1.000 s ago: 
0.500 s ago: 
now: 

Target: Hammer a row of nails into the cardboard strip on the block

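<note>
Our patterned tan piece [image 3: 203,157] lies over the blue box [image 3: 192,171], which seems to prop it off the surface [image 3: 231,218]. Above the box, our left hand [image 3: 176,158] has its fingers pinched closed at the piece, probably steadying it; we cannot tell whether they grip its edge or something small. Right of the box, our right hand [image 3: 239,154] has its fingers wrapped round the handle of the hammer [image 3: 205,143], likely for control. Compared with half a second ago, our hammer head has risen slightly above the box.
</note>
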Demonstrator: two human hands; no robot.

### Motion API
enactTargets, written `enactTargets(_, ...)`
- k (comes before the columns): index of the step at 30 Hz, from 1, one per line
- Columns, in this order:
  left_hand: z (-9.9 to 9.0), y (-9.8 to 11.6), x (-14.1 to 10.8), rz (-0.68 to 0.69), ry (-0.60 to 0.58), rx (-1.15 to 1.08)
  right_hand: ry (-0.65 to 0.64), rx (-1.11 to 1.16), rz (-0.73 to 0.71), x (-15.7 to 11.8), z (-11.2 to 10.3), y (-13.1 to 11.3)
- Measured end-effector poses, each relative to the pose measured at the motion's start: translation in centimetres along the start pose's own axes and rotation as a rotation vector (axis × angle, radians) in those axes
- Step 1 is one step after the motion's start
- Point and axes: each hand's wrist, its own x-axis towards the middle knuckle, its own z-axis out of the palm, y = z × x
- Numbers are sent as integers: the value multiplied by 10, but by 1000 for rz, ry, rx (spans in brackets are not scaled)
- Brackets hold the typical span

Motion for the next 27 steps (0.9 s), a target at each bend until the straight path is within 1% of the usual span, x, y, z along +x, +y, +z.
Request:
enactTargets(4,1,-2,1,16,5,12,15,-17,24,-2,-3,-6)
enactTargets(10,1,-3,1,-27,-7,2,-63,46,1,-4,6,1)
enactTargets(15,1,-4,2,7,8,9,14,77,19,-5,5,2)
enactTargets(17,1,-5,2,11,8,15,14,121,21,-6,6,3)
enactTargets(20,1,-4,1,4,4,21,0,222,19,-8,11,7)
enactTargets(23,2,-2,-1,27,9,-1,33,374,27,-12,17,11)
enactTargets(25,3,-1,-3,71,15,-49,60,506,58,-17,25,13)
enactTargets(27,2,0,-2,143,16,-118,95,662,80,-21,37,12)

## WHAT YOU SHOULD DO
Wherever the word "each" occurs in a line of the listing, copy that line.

## EXPECTED ANSWER
- Measured end-effector poses, each relative to the pose measured at the motion's start: translation in centimetres along the start pose's own axes and rotation as a rotation vector (axis × angle, radians) in those axes
- Point and axes: each hand's wrist, its own x-axis towards the middle knuckle, its own z-axis out of the palm, y = z × x
Motion for the next 27 steps (0.9 s), a target at each bend until the straight path is within 1% of the usual span, x, y, z along +x, +y, +z.

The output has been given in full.